● **Work instruction**: Exact copy, no pictures: return all the data below as written.

● **Collected data**:
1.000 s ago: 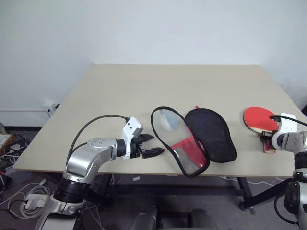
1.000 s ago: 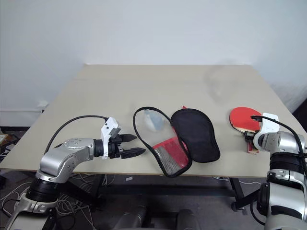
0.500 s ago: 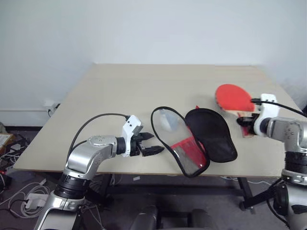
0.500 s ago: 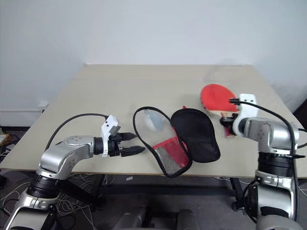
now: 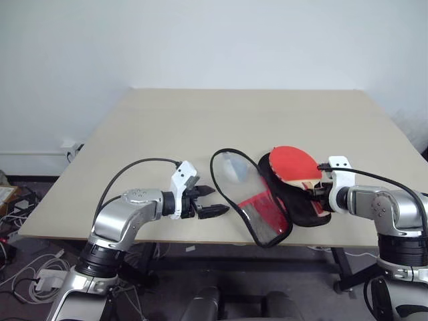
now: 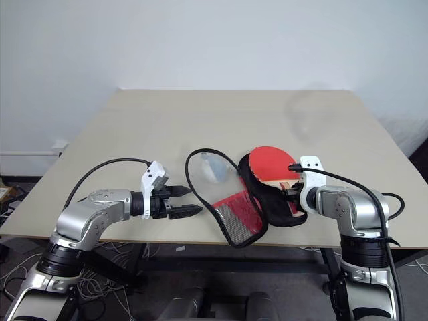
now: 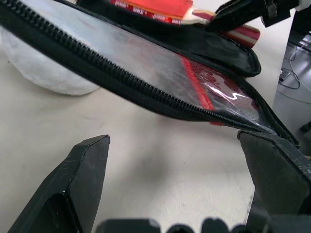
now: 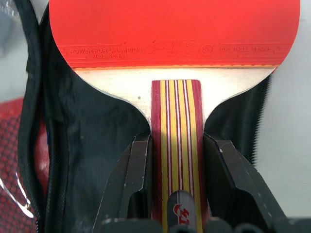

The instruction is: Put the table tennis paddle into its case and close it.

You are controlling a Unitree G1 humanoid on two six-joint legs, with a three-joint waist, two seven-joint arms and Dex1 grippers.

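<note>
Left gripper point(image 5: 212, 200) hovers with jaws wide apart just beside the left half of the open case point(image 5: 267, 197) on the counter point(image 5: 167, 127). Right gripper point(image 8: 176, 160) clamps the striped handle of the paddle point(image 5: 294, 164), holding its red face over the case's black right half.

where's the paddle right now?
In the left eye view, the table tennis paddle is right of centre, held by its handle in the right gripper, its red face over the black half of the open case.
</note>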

● **Output for this task**:
1.000 s ago: 
1.000 s ago: 
0.500 s ago: 
0.500 s ago: 
now: 
now: 
now: 
now: 

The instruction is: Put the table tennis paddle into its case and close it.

You are controlling a Unitree G1 humanoid on two six-joint legs, with a three-joint waist, two seven-joint arms and Dex1 grippers.

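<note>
Left gripper point(image 5: 212, 200) hovers with jaws wide apart just beside the left half of the open case point(image 5: 267, 197) on the counter point(image 5: 167, 127). Right gripper point(image 8: 176, 160) clamps the striped handle of the paddle point(image 5: 294, 164), holding its red face over the case's black right half.

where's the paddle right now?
In the left eye view, the table tennis paddle is right of centre, held by its handle in the right gripper, its red face over the black half of the open case.
</note>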

The exercise is done, with nothing more to add.